Not too surprising to me—fastballs and sinkers grade out the worst. This may be a bit biased because pitchers will often throw a fastball on 3-0 and then again on 3-1. If they end up in the same bin it counts as a double up and while hitters are unlikely to be swinging at 3-0, they are ready to jump all over the fastball on 3-1. Off-speed pitches tend to hover around half a run worse than league average, with change-ups grading out quite well by comparison. Maybe hitters are thinking that because the pitcher threw a change-up last pitch, it is unlikely to see one again this next pitch.

How location-dependent is this? Can doubling up be useful as long as the pitcher keeps the ball away from a batter’s happy zone? We can break down pitches bin by bin to find out. Here, I am mirroring all data to left-handed hitters, so the low and inside bin means low and inside no matter which box the batter is occupying. Also, because of lack of statistics, I am going to list only the nine bins in the strike zone and only show the fastball distribution.


         Inside  Middle  Outside
Up       -0.7      0.8     -1.2
Middle   -1.1      2.9     -3.2
Down     -0.8     -1.5     -2.4

All values are nRuns100 for fastballs

You can get some feel for how these numbers are different from standard fastball numbers by comparing them to John Walsh’s plot in his article looking at fastball speed.

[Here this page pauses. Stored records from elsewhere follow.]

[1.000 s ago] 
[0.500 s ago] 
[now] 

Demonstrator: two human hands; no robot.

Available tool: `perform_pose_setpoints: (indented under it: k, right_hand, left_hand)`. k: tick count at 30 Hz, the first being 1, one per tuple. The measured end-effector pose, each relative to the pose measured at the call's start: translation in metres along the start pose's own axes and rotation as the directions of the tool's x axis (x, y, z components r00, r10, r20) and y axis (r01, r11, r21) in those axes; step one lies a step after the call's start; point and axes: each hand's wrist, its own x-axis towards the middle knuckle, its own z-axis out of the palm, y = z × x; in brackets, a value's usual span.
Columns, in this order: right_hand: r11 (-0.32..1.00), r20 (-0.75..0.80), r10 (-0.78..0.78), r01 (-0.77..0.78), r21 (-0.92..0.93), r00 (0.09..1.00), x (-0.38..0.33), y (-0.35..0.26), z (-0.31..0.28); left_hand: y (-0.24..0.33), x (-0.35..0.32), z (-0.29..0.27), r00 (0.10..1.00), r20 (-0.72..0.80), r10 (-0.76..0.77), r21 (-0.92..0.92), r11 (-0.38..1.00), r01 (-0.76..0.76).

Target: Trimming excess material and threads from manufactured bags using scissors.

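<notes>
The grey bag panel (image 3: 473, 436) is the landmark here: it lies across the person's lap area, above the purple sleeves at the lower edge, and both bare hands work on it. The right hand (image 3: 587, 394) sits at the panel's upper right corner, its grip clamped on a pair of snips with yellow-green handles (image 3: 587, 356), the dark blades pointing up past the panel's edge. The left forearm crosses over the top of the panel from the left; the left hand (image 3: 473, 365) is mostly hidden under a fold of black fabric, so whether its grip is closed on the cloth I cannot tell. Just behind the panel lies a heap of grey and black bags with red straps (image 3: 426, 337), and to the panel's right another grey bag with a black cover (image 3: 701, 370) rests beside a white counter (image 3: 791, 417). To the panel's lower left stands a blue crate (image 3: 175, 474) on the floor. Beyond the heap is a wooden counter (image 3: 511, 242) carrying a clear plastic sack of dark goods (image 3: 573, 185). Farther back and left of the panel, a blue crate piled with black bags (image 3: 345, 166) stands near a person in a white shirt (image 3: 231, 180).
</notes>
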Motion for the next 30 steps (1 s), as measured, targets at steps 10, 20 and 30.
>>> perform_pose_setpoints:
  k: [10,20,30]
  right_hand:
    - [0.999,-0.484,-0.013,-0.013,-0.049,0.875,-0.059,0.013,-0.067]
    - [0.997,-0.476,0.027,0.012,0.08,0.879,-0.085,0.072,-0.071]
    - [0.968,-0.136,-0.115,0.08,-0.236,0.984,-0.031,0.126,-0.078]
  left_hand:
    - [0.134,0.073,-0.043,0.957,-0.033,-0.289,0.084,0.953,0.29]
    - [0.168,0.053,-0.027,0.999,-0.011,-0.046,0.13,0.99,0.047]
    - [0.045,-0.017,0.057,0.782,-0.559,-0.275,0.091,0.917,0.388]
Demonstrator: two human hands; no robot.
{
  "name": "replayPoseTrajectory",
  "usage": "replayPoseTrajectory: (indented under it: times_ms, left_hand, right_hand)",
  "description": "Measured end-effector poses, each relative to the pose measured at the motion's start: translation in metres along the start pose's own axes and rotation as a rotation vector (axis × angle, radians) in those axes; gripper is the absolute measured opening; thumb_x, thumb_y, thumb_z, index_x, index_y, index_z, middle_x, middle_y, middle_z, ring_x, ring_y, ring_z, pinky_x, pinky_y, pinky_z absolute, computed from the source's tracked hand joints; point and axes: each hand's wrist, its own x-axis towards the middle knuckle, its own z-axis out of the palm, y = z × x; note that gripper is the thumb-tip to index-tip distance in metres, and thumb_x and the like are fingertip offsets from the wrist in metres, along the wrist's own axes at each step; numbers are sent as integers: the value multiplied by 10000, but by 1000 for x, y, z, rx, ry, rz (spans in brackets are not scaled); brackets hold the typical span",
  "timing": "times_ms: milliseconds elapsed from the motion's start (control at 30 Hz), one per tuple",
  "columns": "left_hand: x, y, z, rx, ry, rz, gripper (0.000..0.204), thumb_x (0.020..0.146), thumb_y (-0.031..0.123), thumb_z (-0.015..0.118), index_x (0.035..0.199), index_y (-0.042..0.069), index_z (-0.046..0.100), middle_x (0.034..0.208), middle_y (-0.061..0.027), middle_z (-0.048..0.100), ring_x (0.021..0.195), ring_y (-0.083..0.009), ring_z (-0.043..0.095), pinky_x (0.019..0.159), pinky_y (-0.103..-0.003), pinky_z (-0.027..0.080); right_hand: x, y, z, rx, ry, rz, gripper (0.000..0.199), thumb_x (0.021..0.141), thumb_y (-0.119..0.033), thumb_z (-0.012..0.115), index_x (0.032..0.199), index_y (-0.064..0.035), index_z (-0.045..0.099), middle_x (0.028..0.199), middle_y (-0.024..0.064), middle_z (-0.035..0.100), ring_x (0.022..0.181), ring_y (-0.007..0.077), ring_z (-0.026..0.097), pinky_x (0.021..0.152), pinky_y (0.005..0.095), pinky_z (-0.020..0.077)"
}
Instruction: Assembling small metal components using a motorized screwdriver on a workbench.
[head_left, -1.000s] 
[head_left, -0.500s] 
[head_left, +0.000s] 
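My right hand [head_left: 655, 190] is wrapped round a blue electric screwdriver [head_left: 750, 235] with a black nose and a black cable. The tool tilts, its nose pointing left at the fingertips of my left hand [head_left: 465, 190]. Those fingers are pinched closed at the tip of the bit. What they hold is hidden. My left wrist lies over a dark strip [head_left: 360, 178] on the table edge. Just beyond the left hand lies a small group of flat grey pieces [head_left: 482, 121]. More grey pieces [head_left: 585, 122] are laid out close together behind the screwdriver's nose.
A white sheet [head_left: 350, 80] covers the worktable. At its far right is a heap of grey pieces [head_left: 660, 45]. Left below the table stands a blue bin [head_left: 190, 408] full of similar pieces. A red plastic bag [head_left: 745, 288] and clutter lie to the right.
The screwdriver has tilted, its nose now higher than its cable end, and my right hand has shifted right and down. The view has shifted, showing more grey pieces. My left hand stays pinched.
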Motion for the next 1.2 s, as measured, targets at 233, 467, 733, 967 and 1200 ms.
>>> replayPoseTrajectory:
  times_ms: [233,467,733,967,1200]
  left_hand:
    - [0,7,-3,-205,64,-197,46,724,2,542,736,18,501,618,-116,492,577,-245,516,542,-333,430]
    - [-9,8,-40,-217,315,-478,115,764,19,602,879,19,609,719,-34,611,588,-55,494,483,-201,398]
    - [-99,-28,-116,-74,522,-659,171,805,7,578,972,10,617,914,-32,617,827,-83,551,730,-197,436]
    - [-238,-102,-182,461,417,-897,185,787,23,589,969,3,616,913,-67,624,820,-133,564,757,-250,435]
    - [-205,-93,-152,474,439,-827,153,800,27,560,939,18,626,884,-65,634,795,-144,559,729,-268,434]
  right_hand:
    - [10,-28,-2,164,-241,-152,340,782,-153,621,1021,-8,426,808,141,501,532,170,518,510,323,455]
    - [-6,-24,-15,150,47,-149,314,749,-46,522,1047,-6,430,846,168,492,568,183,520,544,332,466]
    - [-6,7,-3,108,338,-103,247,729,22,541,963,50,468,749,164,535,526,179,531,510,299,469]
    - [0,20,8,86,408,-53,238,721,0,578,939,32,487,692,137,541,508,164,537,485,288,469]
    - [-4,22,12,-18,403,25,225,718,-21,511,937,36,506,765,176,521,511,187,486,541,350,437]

None of the bins do as well as what John found in his study. Keeping the fastball away seems to produce good results whether or not the batter has seen a similar pitch the pitch before, but if you try to go inside twice, or down the middle twice, you are just asking for trouble.

Interestingly, down the middle was the most often doubled up bin, checking in at 629 times. None of the bins outside the strike zone had enough statistics to draw any real conclusions except for the bin just above the Up/Middle bin, which would be fastballs shoulder high. Despite being out of the strike zone, that pitch checked in at a nRuns100 of 0.1, so if you really need a swing and a miss going up the ladder twice in a row probably isn’t the worst idea. All the other bins outside the strike zone were quite positive, as you would expect.

Conclusions

Pitchers generally try to avoid doubling up with good reason. Pitchers lose about a one run per hundred pitches compared to league average when doubling up on with a pitch. Fast balls appear slightly worse than off-speed pitches, but if thrown in the right location, fastballs can be effective. All locations, though, do worse than than just a single fastall thrown in that location. If you are lucky enough to get away with grooving one fastball down the middle, try very hard not to do it again because chances are the hitter isn’t going to miss twice.